Le nostre piccole e grandi croci

La croce è percepita sostanzialmente come un simbolo, ma nella festa che si celebra oggi, l'"Esaltazione della santa croce", è un preciso oggetto storicamente determinato. PIGI COLOGNESI

Il calendario liturgico propone oggi la festa della «Esaltazione della santa croce»; titolo che suona alle nostre orecchie un po’ vecchiotto, al limite della incomprensibilità.

La croce è percepita oggi sostanzialmente come un simbolo. Simbolo ormai privato del suo contenuto religioso: i giovani latinoamericani che incontro nel mio quartiere, dall’aspetto e dai discorsi non molto devoti, hanno al collo la corona del rosario che termina con la croce, che è ormai un puro pendaglio; come del resto lo è nelle preziose parure delle signore che vanno alla prima della Scala. Simbolo di una fede che si vuol cancellare: l’Isis che ovunque arriva decapita i campanili delle loro croci, i burocrati zelanti che la tolgono da scuole, uffici, ospedali e dal collo dei loro dipendenti, persino squadre sportive che la eliminano – forse per non irritare facoltosi partner arabi – dalle magliette e dai gagliardetti. Simbolo, per i più sensibili, della umana sofferenza che domina la storia, tanto più degna di compassione per il fatto che chi la subisce è un innocente.

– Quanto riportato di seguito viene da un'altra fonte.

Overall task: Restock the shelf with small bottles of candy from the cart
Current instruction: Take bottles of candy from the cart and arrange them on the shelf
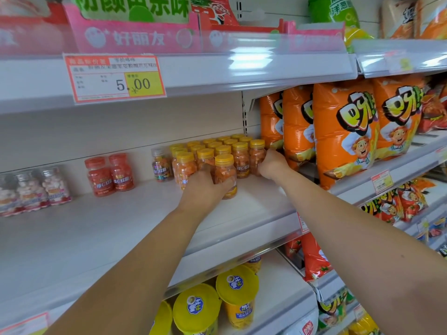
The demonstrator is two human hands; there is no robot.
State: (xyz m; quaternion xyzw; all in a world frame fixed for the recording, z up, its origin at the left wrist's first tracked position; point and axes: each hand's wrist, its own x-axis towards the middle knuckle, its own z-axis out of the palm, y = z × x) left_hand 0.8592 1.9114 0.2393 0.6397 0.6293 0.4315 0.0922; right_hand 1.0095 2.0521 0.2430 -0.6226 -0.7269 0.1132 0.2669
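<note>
Left hand grips front bottle; right hand curled against end bottle (grip unclear).

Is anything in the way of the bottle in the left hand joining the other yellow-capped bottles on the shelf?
Nothing visible. The left hand grips the bottle right at the front of the yellow-capped group; the right hand sits at the group's right end, not in between.
</note>
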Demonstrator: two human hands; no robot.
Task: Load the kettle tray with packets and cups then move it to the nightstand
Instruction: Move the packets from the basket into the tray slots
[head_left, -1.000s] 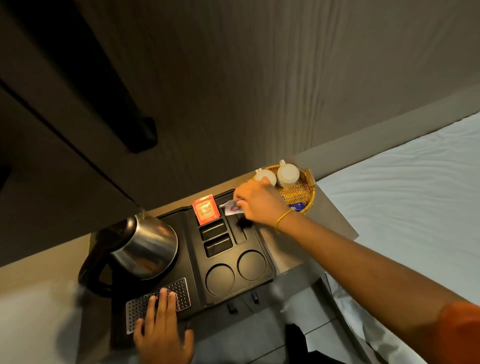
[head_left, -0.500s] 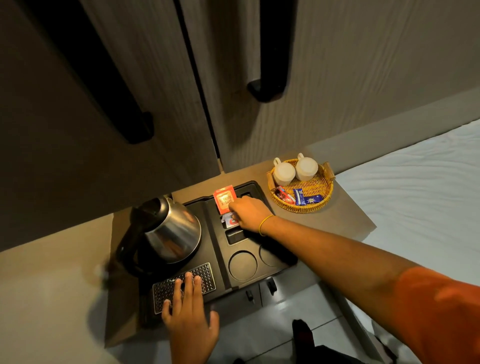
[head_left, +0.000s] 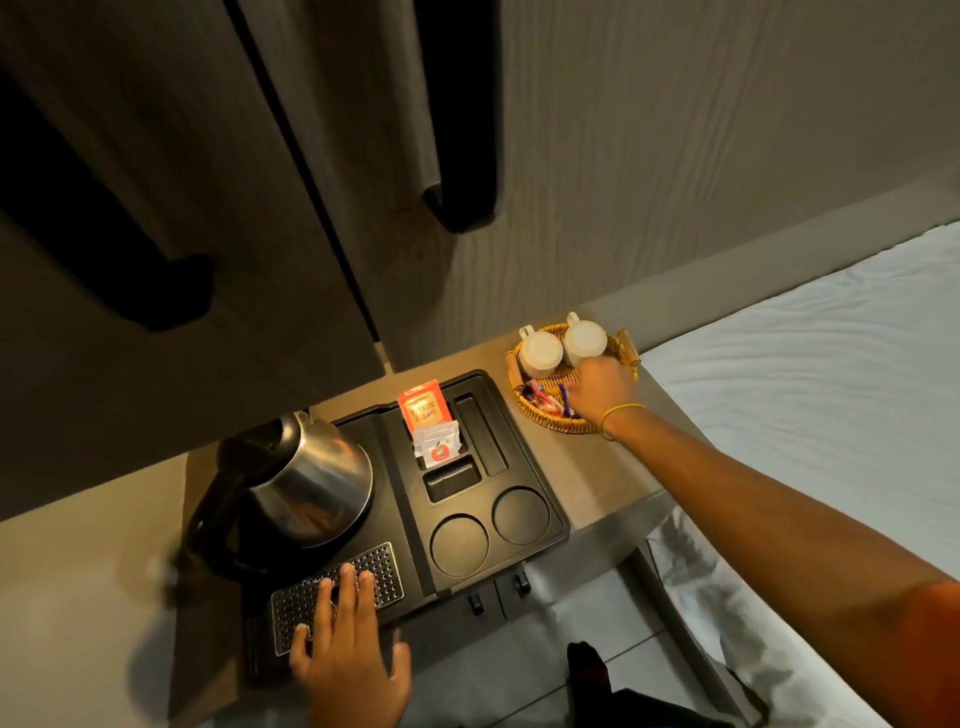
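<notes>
Right hand (head_left: 597, 387) has left the tray slots and is now in the wicker basket (head_left: 550, 423) over the remaining packets (head_left: 543, 399); grip we can't tell. White packet (head_left: 439, 444) now slotted beside the orange one (head_left: 423, 410) in the kettle tray (head_left: 540, 525). Left hand (head_left: 345, 654) still flat, open on the grille. Cups (head_left: 540, 353) still in the basket, far right; cup wells empty.

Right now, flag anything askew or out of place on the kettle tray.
Nothing spilled or damaged. The white sachet leans crooked against the upright orange packet rather than sitting square. Both round cup recesses are bare; the cups sit in the wicker basket.
</notes>
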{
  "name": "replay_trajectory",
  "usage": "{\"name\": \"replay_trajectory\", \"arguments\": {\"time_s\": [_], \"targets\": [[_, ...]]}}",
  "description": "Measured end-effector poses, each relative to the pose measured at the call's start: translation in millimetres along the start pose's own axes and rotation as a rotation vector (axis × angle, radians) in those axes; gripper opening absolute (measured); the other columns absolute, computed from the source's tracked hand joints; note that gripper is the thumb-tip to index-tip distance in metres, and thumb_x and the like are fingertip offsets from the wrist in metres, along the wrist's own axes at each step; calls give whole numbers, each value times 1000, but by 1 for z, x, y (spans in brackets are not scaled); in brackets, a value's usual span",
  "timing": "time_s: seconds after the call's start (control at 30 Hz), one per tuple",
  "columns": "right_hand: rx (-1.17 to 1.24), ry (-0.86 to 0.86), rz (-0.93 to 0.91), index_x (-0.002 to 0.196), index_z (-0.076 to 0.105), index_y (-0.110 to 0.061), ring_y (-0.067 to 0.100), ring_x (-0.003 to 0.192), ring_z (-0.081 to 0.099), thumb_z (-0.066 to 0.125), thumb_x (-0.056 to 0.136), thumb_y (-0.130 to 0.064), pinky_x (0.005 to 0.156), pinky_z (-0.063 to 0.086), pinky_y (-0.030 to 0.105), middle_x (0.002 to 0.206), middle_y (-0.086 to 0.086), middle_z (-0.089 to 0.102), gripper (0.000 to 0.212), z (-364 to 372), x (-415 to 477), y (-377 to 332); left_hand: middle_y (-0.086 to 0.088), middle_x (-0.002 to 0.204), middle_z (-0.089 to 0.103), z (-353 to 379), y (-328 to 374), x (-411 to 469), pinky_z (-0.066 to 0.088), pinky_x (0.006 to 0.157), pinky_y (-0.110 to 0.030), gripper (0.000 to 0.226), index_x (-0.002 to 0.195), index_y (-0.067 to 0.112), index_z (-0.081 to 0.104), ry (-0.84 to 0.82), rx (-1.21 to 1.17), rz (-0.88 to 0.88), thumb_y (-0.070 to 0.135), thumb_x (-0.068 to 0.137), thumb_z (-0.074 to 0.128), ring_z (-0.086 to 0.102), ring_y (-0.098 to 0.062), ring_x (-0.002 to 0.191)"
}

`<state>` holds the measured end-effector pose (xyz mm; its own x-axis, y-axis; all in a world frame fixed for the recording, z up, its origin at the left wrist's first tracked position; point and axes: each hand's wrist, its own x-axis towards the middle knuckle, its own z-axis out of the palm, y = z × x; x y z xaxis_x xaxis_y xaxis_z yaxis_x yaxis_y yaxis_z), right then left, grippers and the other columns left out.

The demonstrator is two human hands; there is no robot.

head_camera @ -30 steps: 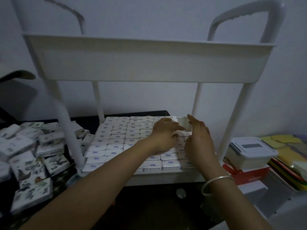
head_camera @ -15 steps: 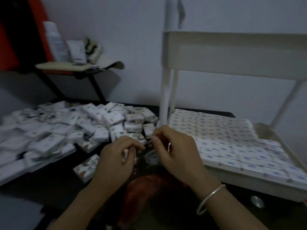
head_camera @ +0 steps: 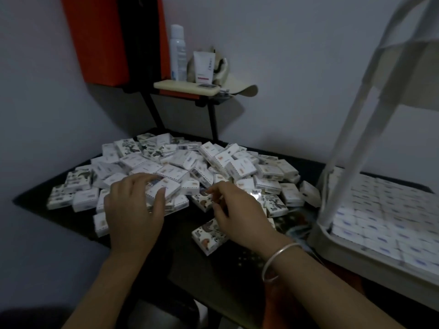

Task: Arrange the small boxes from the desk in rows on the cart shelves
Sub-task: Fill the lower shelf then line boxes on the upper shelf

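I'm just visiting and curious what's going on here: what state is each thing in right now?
Pile of boxes: loose, jumbled on the desk.
Shelved boxes: flat, in neat rows on the cart shelf.
Left hand: fingers spread, resting on the pile.
Right hand: fingers curled at a patterned box; grip unclear.
Spray bottle: upright.
Tube: standing upright.

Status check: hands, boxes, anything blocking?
Left hand resting on box pile, fingers spread. Right hand curled at a patterned box, hold unclear. Cart shelf holds rows of boxes. Cart post stands between pile and shelf.
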<state>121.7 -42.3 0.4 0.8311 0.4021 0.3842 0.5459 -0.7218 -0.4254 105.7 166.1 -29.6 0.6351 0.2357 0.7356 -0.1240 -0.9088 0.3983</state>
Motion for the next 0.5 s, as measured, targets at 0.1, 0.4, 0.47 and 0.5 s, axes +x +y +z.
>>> {"name": "replay_trajectory", "arguments": {"time_s": [0.1,0.4,0.47,0.5], "targets": [[-6,-55,18,128,48,-25,12,98,57,53,93,-19,80,50,33,121,-5,56,36,13,15,-6,-8,113,67,7,-10,2,42,87,-44,41,120,14,63,-78,49,-28,39,87,65,58,-31,107],[-179,9,1,127,51,-20,21,106,58,53,91,-16,79,51,35,126,2,55,37,27,73,-21,-2,107,68,8,-15,-7,41,83,-39,52,114,16,66,-19,-48,-80,38,70,83,58,-25,101],[-232,16,6,129,52,-18,24,109,58,51,93,-20,79,49,35,127,3,55,36,32,86,-26,-3,106,68,4,-15,-12,42,83,-36,52,113,15,66,38,-76,-101,37,69,83,58,-23,102],[-257,10,-3,129,54,-17,25,110,57,52,93,-23,80,49,35,126,3,56,36,35,91,-28,-4,107,67,2,-16,-15,42,84,-35,52,113,14,66,52,-87,-116,36,69,83,57,-23,103]]}}
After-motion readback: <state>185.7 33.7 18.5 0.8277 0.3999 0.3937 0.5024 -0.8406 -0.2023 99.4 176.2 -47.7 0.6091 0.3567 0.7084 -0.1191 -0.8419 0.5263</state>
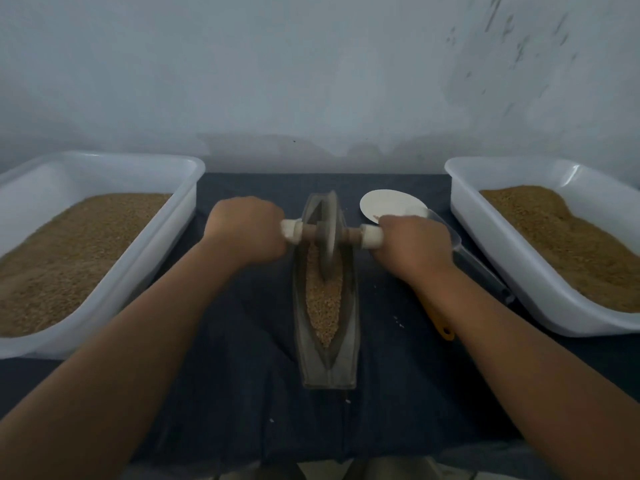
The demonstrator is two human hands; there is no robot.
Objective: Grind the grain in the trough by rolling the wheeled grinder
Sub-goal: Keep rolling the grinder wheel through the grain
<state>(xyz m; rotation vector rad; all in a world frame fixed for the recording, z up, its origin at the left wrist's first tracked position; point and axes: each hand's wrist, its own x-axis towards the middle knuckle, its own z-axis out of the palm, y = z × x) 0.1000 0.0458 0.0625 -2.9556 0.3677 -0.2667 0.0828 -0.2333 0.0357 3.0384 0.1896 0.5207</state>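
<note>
Between the two sets of fingers, the wheeled grinder (329, 230) stands in the trough (349, 327) of grain (323, 299); left hand (247, 228) and right hand (412, 244) clamp its white handles (372, 236).

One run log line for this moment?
left hand: grips left handle | right hand: grips right handle | wheel: in trough, far part | grain: in trough

I count two tubs: left tub (185, 206), right tub (485, 237). One trough (349, 341), one wheeled grinder (328, 233), one plate (391, 202), one scoop (467, 258).
</note>
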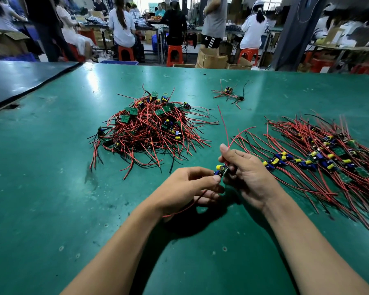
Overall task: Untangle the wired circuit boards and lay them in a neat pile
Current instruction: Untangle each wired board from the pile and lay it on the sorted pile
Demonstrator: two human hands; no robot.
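Note:
A tangled heap of small green circuit boards with red and black wires (149,128) lies at the middle of the green table. To the right, a neat pile of boards (320,160) is laid out with wires running parallel. Both hands hold one circuit board (221,169) between them above the table. My left hand (190,186) pinches the board's near end, and a red wire trails down under its palm. My right hand (245,175) grips the board's wires, which rise past the thumb.
Two loose wired boards (229,93) lie apart at the far middle of the green table mat (51,188). A dark mat (19,79) adjoins at the far left. Beyond the table edge, people sit on red stools among cardboard boxes.

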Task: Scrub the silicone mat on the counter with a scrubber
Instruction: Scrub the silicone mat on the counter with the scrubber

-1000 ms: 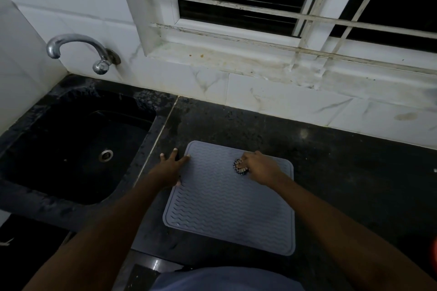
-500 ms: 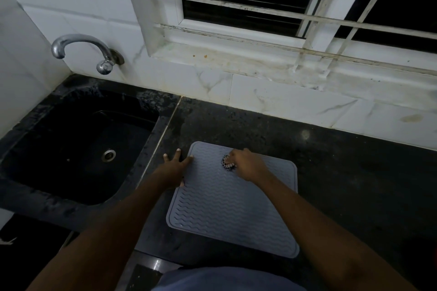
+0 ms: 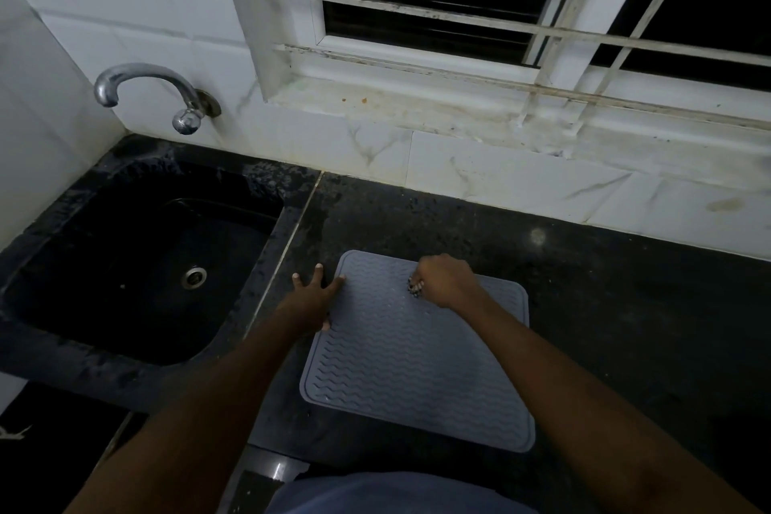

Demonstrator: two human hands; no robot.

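Observation:
A grey silicone mat with a wavy ribbed surface lies flat on the dark counter. My left hand rests with spread, straight fingers on the mat's left edge near its far corner. My right hand is curled round a small dark scrubber and presses it on the mat's far part. Only a sliver of the scrubber shows at the hand's left side; the rest is hidden under the fingers.
A black sink with a steel drain sits left of the mat, under a chrome tap. White marble tiles and a barred window rise behind the counter. Bare counter extends to the right.
My right hand with the scrubber has slid left and slightly farther along the mat's far part. The left hand has stayed on the mat's left edge.

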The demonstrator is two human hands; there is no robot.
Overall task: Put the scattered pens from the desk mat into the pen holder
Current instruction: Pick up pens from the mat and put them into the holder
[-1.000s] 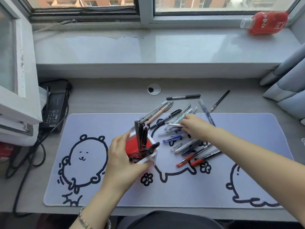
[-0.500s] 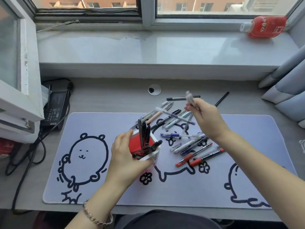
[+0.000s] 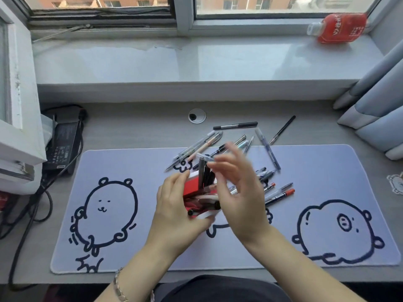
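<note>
A red and white pen holder point(image 3: 192, 189) stands on the lavender desk mat point(image 3: 130, 171), with several dark pens sticking out of it. My left hand point(image 3: 176, 214) wraps around its left and front side. My right hand point(image 3: 237, 188) hovers right over the holder, blurred, fingers pinching a clear pen point(image 3: 206, 158) whose end points left above the opening. Several loose pens point(image 3: 277, 192) lie on the mat to the right of my hands and more point(image 3: 200, 146) behind them, some partly hidden by my right hand.
A black pen point(image 3: 235, 126) and a thin dark pen point(image 3: 282, 129) lie on the bare desk beyond the mat. A cable grommet point(image 3: 197, 115) sits at the back. A power adapter point(image 3: 64, 144) and cables are at left, a red bottle point(image 3: 340, 27) on the windowsill, curtains at right.
My right hand picked pens from the pile, lifted them, then swung left and down over the holder. My left hand kept its grip on the holder.
</note>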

Ma la croce di cui si tratta nella festa di oggi non è anzitutto un simbolo: è un preciso oggetto storicamente determinato. La festa si riallaccia infatti ad un evento preciso: il ritrovamento a Gerusalemme, da parte di Elena, la madre di Costantino, del legno su cui, circa trecento anni prima, il giovane rabbi proveniente dalla Galilea era stato inchiodato ed era morto. La devozione cristiana ha fatto fiorire un’infinità di storie intorno a quel legno, ma non ne ha mai smarrito la dimensione fattuale e concreta: Gesù è morto su una croce, condannato al supplizio più disonorevole dei suoi tempi. Proprio quella croce è «esaltata» perché su di essa si è celebrato il sacrificio che dona salvezza.

La croce è certamente il simbolo dell’identità cristiana; i vecchi catechismi iniziavano con queste parole: «Fate il segno della croce». È interessante osservare che nei primissimi secoli i cristiani usavano per riconoscersi il simbolo del pesce (la parola greca «pesce» è composta dalla iniziali della frase «Gesù Cristo Figlio di Dio Salvatore»). La croce si impose in seguito. Celebre è l’episodio di Costantino, che prima della decisiva battaglia per il dominio sull’impero viene ispirato a combattere proprio sotto l’insegna della croce: «In hoc signo vinces». Ed effettivamente vinse e lo strumento di condanna a morte divenne segno di vittoria. Ma tutte le esaltazioni strumentalizzanti che possono esserne state effettuate nella storia non hanno potuto cancellare il dato originario: la croce è il luogo di un martirio, di un’apparente sconfitta, di un radicale fallimento.

Dall’alto di essa Cristo, però, regna: quante statue medievali lo raffigurano in croce con in testa la corona della vittoria! Regna perché ha accettato il paradossale disegno del Padre, nel quale era inscritta la sua morte. Allora il cristiano non lega la propria identità al successo di una vittoria mondana e, quindi, quando «esalta» la croce storica in essa può comprende tutte le piccole e grandi croci che inesorabilmente la vita gli pone sulle spalle.